WORK INSTRUCTIONS.
Produce as output only the lines below starting at the line with "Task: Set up" and continuing through the line with "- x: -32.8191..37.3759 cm", each one exactly as written.

--------

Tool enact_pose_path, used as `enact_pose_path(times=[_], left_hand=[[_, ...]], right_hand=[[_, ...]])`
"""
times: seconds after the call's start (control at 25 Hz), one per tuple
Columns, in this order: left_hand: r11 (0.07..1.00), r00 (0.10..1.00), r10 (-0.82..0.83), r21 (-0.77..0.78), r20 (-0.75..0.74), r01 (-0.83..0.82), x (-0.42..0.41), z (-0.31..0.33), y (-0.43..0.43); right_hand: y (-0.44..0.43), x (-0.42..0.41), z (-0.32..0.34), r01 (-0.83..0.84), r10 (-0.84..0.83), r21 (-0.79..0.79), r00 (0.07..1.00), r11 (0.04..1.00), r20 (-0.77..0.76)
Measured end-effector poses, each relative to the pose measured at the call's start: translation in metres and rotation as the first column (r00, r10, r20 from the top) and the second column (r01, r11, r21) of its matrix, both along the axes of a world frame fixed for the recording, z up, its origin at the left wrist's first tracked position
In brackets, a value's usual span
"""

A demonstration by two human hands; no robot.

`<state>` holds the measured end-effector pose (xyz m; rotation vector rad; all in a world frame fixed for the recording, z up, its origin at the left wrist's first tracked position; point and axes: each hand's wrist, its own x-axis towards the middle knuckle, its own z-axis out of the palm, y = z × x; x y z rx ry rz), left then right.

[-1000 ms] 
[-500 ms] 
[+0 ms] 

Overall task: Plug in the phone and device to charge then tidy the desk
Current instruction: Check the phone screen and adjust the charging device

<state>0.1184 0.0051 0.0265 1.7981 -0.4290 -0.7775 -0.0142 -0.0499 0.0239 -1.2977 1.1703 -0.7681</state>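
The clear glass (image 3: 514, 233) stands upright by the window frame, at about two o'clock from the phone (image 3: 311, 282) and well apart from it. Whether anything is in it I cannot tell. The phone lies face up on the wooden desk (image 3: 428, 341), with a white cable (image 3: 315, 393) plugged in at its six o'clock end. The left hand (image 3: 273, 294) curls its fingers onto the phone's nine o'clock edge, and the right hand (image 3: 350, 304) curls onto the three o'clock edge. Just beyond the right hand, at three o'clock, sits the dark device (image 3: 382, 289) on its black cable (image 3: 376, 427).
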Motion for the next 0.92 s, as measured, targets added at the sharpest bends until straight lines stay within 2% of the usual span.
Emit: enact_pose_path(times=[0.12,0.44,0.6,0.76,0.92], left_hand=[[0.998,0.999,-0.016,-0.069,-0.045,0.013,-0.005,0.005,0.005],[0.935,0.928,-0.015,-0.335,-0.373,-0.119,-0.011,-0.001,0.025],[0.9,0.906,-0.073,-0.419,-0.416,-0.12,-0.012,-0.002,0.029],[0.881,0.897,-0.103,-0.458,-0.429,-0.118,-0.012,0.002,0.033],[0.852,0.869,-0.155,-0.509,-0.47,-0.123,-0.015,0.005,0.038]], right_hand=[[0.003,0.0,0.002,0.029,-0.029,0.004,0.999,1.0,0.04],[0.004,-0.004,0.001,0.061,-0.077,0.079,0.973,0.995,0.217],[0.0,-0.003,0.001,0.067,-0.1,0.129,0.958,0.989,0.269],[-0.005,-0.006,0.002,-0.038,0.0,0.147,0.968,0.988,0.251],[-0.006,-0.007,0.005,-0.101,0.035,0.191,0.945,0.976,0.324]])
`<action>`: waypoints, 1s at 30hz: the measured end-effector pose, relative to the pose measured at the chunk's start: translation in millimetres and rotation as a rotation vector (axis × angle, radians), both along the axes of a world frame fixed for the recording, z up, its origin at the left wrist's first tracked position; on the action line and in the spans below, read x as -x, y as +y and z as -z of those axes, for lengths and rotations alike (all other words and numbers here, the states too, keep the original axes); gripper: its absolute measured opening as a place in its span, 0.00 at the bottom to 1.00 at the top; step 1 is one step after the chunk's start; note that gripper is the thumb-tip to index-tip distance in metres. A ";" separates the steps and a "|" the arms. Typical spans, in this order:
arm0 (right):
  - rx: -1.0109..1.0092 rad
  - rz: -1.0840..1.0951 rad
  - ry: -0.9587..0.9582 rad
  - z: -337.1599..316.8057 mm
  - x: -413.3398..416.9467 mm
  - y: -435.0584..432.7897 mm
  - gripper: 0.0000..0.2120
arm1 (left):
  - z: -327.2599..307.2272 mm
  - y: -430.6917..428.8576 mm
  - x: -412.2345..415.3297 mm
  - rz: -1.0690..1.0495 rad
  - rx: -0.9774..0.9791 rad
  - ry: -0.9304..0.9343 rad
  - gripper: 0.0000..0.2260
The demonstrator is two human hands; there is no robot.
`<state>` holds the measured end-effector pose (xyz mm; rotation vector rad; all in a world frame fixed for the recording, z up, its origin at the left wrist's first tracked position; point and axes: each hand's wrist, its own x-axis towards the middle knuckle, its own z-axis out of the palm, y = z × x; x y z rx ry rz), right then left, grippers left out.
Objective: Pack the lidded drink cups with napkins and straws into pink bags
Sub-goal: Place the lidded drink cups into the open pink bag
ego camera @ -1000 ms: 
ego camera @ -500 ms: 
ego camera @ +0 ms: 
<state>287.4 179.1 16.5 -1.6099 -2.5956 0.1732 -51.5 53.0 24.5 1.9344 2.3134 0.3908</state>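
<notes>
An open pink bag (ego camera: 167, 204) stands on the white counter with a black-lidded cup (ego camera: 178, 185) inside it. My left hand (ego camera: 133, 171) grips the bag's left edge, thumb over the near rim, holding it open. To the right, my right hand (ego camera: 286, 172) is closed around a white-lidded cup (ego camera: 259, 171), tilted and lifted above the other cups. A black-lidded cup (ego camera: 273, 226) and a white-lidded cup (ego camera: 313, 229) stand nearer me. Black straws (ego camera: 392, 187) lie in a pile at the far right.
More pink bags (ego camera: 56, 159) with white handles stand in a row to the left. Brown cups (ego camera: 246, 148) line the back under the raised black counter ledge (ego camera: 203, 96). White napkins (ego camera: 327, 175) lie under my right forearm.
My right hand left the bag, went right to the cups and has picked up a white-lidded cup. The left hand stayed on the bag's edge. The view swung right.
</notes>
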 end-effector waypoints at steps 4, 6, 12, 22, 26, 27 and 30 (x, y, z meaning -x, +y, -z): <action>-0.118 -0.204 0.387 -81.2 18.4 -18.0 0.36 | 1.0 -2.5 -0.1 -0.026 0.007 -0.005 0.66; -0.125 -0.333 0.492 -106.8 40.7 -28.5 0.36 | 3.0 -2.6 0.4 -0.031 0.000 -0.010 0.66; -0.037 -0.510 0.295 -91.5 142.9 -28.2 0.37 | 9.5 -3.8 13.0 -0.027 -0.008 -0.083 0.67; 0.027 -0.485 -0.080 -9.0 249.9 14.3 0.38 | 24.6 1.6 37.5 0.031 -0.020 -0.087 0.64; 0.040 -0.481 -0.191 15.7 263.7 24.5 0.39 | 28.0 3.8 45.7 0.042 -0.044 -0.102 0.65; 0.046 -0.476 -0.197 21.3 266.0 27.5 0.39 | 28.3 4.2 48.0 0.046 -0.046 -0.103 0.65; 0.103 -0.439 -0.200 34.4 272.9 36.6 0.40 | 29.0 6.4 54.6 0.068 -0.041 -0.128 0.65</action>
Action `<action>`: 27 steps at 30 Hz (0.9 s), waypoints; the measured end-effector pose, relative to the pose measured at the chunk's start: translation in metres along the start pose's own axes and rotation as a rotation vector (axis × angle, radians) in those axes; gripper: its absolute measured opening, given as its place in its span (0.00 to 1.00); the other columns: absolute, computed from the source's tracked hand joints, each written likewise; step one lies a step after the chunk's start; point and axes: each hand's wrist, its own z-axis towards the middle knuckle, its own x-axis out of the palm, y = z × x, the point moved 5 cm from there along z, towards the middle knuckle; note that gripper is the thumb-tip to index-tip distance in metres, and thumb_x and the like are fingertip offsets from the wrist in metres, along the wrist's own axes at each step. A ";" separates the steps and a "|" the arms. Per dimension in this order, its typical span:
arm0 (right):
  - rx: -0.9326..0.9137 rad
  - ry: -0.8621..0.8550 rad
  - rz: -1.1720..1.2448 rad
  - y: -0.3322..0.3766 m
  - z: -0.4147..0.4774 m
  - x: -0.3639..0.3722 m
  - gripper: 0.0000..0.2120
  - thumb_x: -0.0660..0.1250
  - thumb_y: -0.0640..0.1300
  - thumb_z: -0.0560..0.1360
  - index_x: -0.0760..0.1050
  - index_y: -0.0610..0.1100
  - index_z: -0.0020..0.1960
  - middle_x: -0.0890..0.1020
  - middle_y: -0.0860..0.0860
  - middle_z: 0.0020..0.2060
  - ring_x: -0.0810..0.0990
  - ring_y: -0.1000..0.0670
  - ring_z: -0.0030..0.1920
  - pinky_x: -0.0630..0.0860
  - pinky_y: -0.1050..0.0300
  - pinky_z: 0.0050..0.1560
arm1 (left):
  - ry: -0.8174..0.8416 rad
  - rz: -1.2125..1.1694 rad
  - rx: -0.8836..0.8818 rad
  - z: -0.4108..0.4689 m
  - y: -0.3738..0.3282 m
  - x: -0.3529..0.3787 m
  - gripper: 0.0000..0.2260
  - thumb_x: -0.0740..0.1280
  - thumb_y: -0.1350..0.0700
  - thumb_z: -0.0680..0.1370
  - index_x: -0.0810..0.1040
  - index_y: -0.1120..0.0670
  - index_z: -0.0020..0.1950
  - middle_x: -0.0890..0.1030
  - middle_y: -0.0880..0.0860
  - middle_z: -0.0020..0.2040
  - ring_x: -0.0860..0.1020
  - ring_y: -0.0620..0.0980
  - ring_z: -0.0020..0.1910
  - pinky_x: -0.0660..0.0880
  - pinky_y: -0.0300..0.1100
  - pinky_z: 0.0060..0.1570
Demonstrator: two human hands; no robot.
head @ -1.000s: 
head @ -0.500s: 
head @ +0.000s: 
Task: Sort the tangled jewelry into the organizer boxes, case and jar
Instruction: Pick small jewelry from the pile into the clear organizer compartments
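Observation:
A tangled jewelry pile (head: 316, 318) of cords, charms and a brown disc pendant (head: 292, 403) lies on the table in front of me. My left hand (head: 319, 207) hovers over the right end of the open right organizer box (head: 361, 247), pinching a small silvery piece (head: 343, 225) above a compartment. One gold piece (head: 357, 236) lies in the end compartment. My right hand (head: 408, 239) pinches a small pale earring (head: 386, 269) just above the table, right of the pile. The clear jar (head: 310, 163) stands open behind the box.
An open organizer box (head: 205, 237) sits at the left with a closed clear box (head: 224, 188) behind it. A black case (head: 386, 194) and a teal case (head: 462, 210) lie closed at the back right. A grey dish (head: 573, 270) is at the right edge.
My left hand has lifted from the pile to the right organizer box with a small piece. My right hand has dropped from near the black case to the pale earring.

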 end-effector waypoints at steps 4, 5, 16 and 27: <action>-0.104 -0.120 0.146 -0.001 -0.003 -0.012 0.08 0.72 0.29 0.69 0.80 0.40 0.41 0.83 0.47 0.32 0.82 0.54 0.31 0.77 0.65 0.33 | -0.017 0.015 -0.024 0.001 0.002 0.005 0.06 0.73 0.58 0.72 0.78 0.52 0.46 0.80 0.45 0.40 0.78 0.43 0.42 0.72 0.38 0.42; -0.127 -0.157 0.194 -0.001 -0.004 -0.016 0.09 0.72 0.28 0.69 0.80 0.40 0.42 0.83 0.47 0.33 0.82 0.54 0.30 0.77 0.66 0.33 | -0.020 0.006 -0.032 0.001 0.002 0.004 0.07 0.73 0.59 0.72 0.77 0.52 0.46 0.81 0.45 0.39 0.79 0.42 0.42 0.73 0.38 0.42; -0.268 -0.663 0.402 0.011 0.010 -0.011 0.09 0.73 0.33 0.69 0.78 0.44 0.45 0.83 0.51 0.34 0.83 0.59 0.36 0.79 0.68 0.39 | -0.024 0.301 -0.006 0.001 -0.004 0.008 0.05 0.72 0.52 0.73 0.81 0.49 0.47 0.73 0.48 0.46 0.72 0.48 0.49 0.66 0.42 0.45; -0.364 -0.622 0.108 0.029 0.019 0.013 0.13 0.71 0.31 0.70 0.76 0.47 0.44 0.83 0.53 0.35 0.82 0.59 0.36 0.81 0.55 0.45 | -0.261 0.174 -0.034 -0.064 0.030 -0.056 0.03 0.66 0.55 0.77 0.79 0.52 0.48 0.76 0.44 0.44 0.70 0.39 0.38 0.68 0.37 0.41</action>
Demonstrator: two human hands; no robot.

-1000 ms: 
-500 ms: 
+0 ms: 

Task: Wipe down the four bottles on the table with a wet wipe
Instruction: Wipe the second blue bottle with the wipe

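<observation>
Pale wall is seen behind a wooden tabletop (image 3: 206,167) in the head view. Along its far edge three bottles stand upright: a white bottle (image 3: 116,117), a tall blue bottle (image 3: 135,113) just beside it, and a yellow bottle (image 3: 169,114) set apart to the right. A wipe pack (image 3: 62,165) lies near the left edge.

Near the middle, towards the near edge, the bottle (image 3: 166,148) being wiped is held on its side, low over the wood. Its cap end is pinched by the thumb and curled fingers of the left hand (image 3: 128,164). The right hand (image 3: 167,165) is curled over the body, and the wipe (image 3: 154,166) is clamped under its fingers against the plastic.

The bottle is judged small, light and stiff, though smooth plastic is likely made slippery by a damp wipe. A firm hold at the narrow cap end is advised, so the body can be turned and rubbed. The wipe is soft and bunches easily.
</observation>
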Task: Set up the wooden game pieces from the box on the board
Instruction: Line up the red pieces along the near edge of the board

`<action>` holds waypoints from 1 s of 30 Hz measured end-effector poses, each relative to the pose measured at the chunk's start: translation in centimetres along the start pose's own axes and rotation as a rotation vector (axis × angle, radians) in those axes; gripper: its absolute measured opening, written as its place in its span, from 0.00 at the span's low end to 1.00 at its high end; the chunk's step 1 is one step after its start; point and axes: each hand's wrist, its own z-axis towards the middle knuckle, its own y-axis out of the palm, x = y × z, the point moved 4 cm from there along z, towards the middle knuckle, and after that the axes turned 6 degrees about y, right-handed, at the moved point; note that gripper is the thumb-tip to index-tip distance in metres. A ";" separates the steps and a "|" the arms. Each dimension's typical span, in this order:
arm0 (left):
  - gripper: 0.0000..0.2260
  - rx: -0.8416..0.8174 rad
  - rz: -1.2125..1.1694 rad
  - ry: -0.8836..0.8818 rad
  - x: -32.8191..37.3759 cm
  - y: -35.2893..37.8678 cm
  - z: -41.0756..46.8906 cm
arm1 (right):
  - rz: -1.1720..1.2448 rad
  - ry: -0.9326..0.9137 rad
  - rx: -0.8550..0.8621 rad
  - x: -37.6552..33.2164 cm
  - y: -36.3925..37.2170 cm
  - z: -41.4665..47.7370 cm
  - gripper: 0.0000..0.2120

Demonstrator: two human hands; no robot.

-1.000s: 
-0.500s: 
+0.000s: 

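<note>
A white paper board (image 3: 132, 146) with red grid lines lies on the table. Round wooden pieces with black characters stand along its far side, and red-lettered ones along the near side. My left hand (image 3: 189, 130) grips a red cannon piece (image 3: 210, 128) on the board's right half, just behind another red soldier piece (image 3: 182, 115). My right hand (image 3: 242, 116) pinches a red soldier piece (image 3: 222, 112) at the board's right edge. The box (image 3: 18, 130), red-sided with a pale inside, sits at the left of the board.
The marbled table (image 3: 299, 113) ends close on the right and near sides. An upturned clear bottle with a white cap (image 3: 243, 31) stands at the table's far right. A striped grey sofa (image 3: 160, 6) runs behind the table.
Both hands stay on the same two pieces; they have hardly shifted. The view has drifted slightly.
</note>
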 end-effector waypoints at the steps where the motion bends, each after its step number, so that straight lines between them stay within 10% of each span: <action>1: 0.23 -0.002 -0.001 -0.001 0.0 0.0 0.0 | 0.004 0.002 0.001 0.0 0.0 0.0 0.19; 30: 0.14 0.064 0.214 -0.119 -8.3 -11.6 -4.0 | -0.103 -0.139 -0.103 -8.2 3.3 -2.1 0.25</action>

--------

TASK ANSWER.
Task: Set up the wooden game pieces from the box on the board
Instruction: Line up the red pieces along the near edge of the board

`<action>` holds waypoints from 1 s of 30 Hz measured end-effector poses, each relative to the pose measured at the chunk's start: translation in centimetres along the start pose's own axes and rotation as a rotation vector (axis × angle, radians) in those axes; gripper: its absolute measured opening, written as its place in its span, from 0.00 at the span's low end to 1.00 at its high end; the chunk's step 1 is one step after its start; point and axes: each hand's wrist, its own z-axis towards the middle knuckle, its own y-axis out of the palm, x = y × z, the point moved 4 cm from there along z, towards the middle knuckle, and after that the axes turned 6 degrees about y, right-handed, at the moved point; note that gripper is the thumb-tip to index-tip distance in metres. A ";" separates the steps and a "|" the arms. Each dimension's typical span, in this order:
arm0 (left):
  - gripper: 0.0000..0.2260
  - rx: -0.8416..0.8174 rad
  - rz: -1.2125..1.1694 rad
  - ry: -0.8836..0.8818 rad
  - x: -32.8191..37.3759 cm

The output has been given in full.